Se nos da la metáfora de guerra para resaltar la realidad del conflicto, pero somos recordados que nuestras “armas” no son lo que el mundo consideraría como armas (vea 2 Corintios 10:3-5).

No tenemos que temer porque cuando aceptamos lo que Jesús hizo en la cruz, Dios nos da autoridad sobre las tinieblas. Nuestras oraciones, palabras, acciones y dones espirituales tienen el poder para rescatar a las personas del pecado, para exponer el engaño de Satanás y para llevar la luz del amor y la verdad de Dios a los lugares oscuros.

A veces, la guerra espiritual puede parecer dura o agresiva; el decir “guerra espiritual” tiene una connotación negativa, especialmente en nuestro mundo moderno que está devastado por la guerra.

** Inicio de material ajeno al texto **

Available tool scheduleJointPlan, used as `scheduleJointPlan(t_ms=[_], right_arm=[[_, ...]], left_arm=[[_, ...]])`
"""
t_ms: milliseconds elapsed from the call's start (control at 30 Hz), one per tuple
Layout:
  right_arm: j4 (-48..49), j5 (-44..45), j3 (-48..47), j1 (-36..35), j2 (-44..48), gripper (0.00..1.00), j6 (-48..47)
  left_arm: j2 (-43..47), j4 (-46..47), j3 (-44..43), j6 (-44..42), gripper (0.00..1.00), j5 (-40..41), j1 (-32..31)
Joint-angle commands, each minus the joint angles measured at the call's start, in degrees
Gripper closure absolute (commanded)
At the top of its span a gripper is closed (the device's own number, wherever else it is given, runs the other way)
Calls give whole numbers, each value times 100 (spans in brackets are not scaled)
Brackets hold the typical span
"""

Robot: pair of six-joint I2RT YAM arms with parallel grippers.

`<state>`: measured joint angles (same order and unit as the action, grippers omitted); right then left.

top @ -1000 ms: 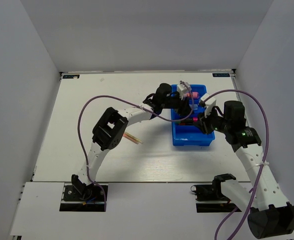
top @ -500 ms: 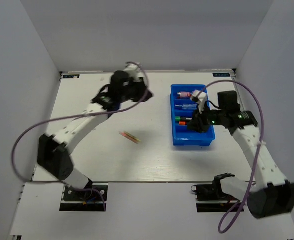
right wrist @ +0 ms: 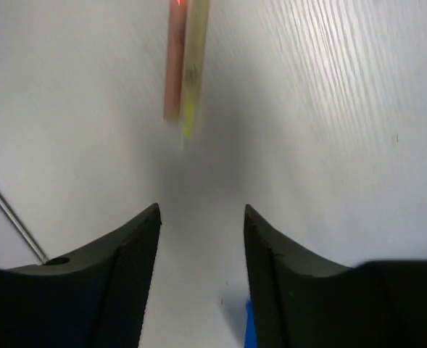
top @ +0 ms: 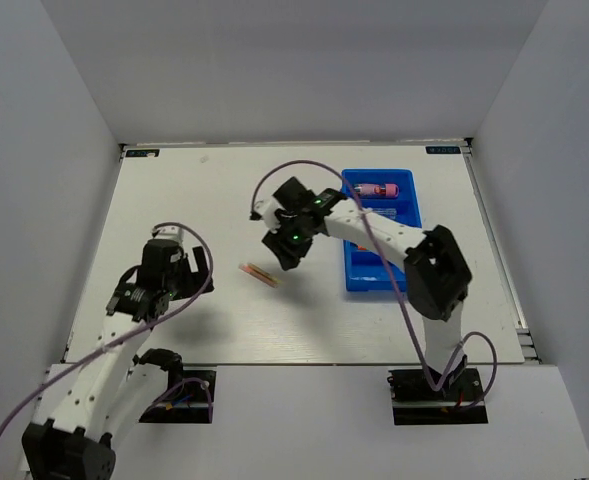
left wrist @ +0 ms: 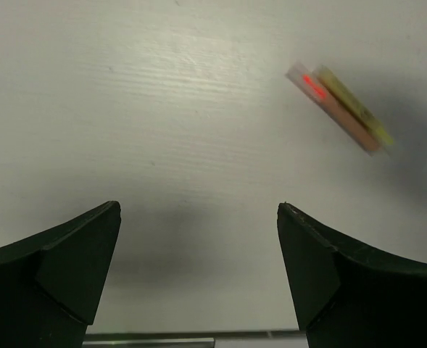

Las implicaciones positivas de ese término son encontradas en un entendimiento sano de lo que es la fortaleza, unidad y estrategia. Dios desea darle a Su gente el poder, la revelación y las herramientas para invadir la oscuridad con Su luz y traer libertad a la vida de la gente.

A través de lo profético y la guerra espiritual, nuestra relación con Dios adquiere una nueva dimensión. Nos damos cuenta de un propósito y una historia desarrollándose que es mayor que nosotros y se nos da la oportunidad de colaborar activamente con Dios en redimir el mundo.

Es por eso que estamos comprometidos a enseñar y equipar al cuerpo de Cristo acerca de estas cosas---¡no queremos que usted se pierda de ello!